CHEFDIVISION - Editorial

PROBLEM LINK:

Practice
Contest: Division 1
Contest: Division 2
Contest: Division 3
Contest: Division 4

Author: ziad_el_gafy
Tester: jay_1048576
Editorialist: iceknight1093

DIFFICULTY:

3025

PREREQUISITES:

Subtree updates/queries on a tree; segment trees with lazy propagation

PROBLEM:

You’re given a tree with N vertices; the i-th has value v_i.
Support the following updates and queries on it:

  1. Given u and p, multiply the values of all values in the subtree of u, by v_i.
  2. Given u and p, fully divide the values of all values in the subtree of u, by v.
    Here, fully divide means “while x is divisible by p, divide it by p”.
  3. Given u, count the number of primes that divide all values in the subtree of u.

it is known that p, v_i \leq 700.

EXPLANATION:

The third query suggests that looking at the prime factorizations of the values is helpful.
Looking at the how the updates affect values in terms of their factorizations:

  • The first update means “all values in the subtree of u now have p as a prime factor”.
  • The second update means “all values in the subtree of u no longer have p as a prime factor”.
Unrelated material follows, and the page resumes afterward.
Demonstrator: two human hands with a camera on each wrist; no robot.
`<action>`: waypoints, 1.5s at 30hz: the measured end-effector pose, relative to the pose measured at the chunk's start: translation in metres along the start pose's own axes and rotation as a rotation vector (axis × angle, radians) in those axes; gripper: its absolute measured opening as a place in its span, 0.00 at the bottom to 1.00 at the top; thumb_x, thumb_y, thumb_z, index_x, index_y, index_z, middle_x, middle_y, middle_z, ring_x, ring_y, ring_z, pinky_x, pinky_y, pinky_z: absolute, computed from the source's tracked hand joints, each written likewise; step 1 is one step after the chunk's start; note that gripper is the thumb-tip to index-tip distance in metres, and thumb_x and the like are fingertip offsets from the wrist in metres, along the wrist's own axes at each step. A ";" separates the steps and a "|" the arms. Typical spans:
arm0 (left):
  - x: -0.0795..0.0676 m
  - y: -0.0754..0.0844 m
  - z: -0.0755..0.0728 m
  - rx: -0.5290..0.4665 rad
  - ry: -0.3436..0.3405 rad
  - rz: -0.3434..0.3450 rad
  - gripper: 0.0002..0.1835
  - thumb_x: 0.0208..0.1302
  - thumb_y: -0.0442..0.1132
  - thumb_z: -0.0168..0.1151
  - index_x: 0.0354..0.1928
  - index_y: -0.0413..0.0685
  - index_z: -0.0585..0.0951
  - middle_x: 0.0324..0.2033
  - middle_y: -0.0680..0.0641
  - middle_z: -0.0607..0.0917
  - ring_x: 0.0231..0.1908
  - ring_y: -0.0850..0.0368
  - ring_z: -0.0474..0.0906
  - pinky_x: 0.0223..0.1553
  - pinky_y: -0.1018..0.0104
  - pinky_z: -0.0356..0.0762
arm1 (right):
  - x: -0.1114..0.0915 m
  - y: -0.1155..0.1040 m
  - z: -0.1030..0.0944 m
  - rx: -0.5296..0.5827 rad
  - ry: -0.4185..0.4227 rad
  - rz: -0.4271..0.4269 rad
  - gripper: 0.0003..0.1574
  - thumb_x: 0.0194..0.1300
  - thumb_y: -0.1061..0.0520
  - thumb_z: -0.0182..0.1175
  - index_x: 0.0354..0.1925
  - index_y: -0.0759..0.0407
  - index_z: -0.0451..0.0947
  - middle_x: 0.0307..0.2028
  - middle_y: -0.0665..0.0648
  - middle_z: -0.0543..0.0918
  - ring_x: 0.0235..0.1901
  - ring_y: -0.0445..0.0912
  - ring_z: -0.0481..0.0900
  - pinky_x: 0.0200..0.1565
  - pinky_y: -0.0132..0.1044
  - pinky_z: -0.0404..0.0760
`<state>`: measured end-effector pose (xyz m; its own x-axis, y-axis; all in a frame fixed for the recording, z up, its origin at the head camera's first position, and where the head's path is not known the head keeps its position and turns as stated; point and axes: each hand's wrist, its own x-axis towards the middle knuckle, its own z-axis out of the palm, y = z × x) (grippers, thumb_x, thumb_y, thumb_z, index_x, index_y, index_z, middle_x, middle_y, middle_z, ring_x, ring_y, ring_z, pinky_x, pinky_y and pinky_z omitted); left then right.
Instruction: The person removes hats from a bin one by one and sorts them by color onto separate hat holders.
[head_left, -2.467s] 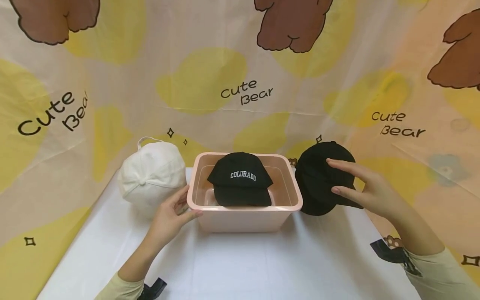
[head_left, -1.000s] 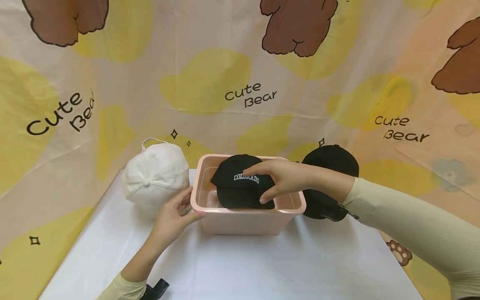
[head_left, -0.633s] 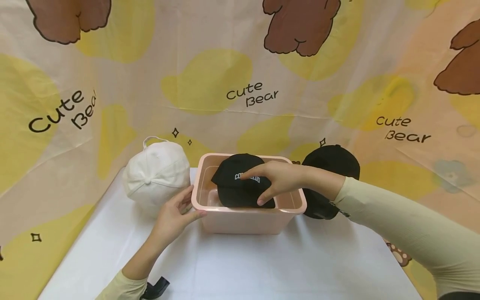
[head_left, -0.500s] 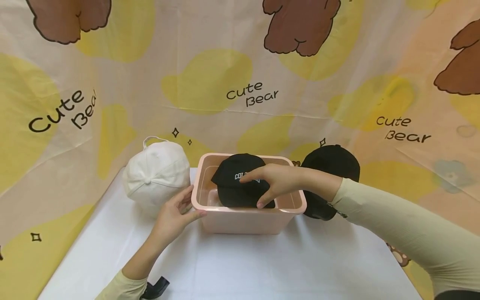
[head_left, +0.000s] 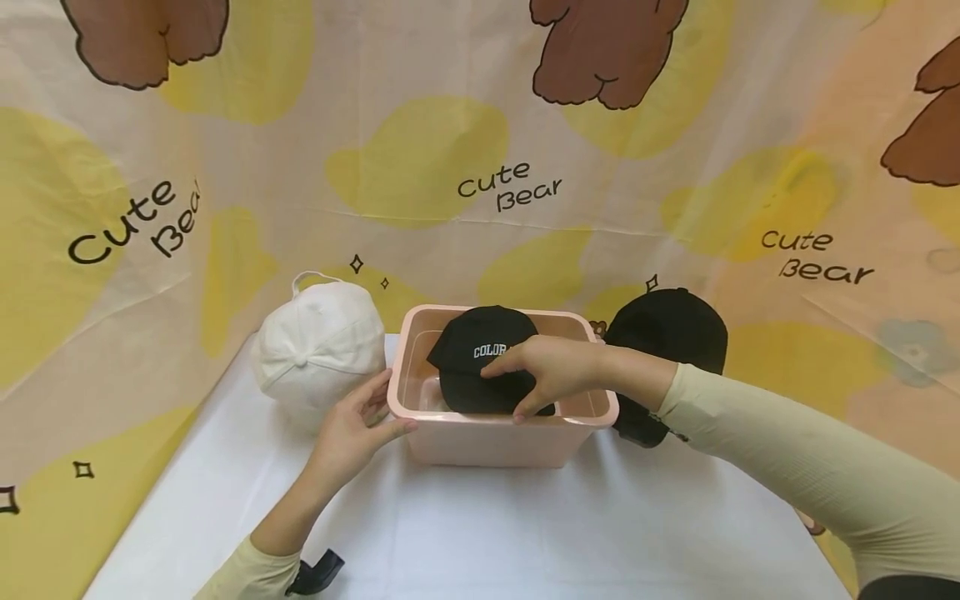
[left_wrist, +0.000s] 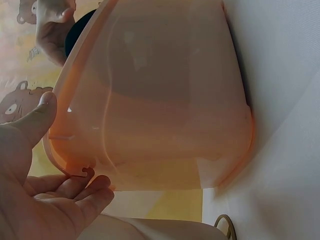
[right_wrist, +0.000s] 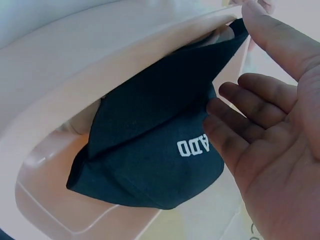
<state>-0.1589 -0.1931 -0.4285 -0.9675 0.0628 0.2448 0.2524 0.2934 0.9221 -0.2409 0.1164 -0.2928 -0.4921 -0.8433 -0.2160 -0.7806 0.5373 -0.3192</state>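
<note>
A black cap (head_left: 486,392) lettered COLORADO sits inside the pink plastic bin (head_left: 487,442), its brim toward the front wall. My right hand (head_left: 558,367) hovers over the cap's right side, covering part of the lettering. In the right wrist view, the fingers (right_wrist: 250,105) are spread loosely beside the crown, and the thumb (right_wrist: 280,42) is near the brim edge. My left hand (head_left: 352,433) holds the bin's left front corner, thumb on the front of the rim. In the left wrist view, fingers (left_wrist: 95,192) curl at the rim's other side.
On the left, a white cap (head_left: 322,342) stands close to the bin and left hand. Another black cap (head_left: 667,325) is at the right, partly hidden by the right forearm. A white cloth (head_left: 480,533) covers the table, before a bear-print backdrop (head_left: 420,158).
My right hand has come left from the outer black cap to the one in the bin, then sunk slightly lower. The left hand stays on the bin; the view shifts a little.
</note>
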 end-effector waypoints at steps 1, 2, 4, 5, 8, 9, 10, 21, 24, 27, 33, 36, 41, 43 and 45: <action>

This means the prime factorizations of each element are rather boolean in nature: for each element, we only need to know which primes exist; we don’t care about their powers.

Since p, v_i \leq 700, there are only 125 primes we care about in total.
So, let’s represent the prime factorization of each element by a 125-bit bitmask.
Let M_i denote the mask for vertex i.
This bitmask can be represented using two 64-bit integers in most languages (or, in C++, a bitset<125>).

Translating our updates and queries to this bitmask:

  • Update 1 means “set a certain bit to 1 for all masks in the subtree of u”.
    This can be represented by a bitwise OR operation.
  • Update 2 means “set a certain bit to 0 for all masks in the subtree of u”.
    This can be represented by a bitwise AND operation.
  • Update 3 means “find the number of bits that are set in all masks in the subtree of u”.
    This can be thought of as “find the bitwise AND of all masks in the subtree of u, then count the number of set bits”.

We now need to perform these efficiently.


First off, as always we can transform subtree operations into subarray operations by flattening the tree via an Euler tour.
Now, we need to support the following. We have an array M of length N. Then,

  • Given (L, R, x), set M_i \to M_i \mid x for all L \leq x \leq R.
  • Given (L, R, x), set M_i \to M_i \ \&\ x for all L \leq x \leq R.
  • Given (L, R), compute the bitcount of (M_L \ \& \ M_{L+1} \ \& \ \ldots \ \& \ M_R).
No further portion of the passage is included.